Manque de dialogue avec les citoyens

De nombreux élus novices ont aussi péché par manque de culture du compromis et de la négociation. « Finalement, la droite a été humiliée, et une partie des Chiliens qui se sentent proches d’elle. On peut supposer que, si l’Assemblée avait été plus équilibrée, on aurait peut-être aujourd’hui une nouvelle Constitution », estime l’universitaire. Lors du discours prononcé le soir du résultat, le président, Gabriel Boric (gauche), dont le programme était intimement lié à l’approbation du texte, a admis, en filigrane, le « maximalisme » de l’Assemblée, à savoir ses propositions trop radicales pour être acceptées. Totalement nouvelle, l’institution constituante s’est trouvée sous le regard de tous, mais sans capacité de réel dialogue avec les citoyens, en dépit des mécanismes de participation prévus. Elle a rédigé un texte long et technique de 388 articles, qui a pu rebuter une grande partie des électeurs.

Même si elle ne suffit pas à expliquer le rejet, une opération de désinformation menée par une partie du camp rechazo s’est développée, prétendant que le principe de la propriété privée des logements risquait d’être foulé aux pieds. Une campagne contre l’ensemble du texte, largement dotée financièrement, a été alimentée par des groupes qui n’avaient aucun intérêt à l’adoption des strictes normes environnementales induites par le texte. Avec le vote obligatoire, des électeurs plus rétifs au changement radical se sont manifestés, la promesse d’une partie du centre gauche et de la droite de l’écriture d’un « meilleur » texte en cas de rejet ayant trouvé écho chez eux.

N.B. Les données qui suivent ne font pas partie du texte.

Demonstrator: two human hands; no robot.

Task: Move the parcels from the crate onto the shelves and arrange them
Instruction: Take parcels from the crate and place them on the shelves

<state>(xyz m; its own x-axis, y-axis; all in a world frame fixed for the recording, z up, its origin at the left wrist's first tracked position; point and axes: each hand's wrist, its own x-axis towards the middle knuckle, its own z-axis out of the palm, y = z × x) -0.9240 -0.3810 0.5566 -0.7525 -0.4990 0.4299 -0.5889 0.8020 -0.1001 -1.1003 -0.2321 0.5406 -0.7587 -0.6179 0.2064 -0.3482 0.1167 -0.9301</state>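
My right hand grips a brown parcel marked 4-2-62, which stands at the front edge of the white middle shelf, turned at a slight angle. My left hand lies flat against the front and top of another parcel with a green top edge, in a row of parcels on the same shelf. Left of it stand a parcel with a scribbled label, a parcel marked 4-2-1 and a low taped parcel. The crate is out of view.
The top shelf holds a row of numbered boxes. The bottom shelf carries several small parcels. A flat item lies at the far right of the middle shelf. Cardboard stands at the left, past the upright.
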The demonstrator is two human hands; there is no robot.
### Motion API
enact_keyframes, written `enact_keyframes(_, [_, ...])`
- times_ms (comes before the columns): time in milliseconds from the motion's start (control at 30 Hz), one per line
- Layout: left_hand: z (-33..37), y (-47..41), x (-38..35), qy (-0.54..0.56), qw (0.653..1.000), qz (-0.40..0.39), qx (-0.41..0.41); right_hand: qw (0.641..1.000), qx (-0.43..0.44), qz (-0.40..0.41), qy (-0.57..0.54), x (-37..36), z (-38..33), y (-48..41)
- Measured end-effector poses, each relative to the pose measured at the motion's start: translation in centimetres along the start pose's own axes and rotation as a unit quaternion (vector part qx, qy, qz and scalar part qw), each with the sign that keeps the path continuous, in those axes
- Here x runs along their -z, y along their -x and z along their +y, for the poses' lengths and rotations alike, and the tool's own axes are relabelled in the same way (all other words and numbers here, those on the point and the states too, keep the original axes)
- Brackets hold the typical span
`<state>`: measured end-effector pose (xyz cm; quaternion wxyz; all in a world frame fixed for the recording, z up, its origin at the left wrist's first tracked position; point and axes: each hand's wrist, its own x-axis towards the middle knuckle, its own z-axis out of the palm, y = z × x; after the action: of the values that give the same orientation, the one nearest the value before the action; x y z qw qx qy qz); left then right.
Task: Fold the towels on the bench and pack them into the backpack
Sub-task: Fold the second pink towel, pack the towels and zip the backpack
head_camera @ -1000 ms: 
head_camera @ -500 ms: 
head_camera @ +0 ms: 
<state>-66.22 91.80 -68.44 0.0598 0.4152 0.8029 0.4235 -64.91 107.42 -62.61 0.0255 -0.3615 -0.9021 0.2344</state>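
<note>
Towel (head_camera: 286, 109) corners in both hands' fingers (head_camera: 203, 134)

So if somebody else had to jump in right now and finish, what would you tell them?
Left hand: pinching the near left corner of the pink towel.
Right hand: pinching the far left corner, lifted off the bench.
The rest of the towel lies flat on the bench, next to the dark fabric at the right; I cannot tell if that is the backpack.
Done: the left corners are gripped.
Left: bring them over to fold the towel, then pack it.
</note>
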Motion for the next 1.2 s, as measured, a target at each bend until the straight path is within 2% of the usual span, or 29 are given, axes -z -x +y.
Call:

Enfin, l’attachement d’une partie du pays au modèle qui a prévalu depuis le retour à la démocratie ne doit pas être sous-estimé. S’il a été accusé de favoriser les inégalités, il est aussi perçu comme le moteur du développement économique. Une lecture politique du mouvement de 2019, portée par la gauche, a pu faire croire à un désir d’en finir avec le néolibéralisme, d’un grand coup de volant. Ce n’est visiblement pas le souhait de la majorité des Chiliens. Certes, ils souhaitent des changements – comme l’introduction de nouveaux droits sociaux, selon un premier sondage post-référendum – mais de façon progressive. Il appartiendra éventuellement à une nouvelle Assemblée constituante de répondre à cette aspiration.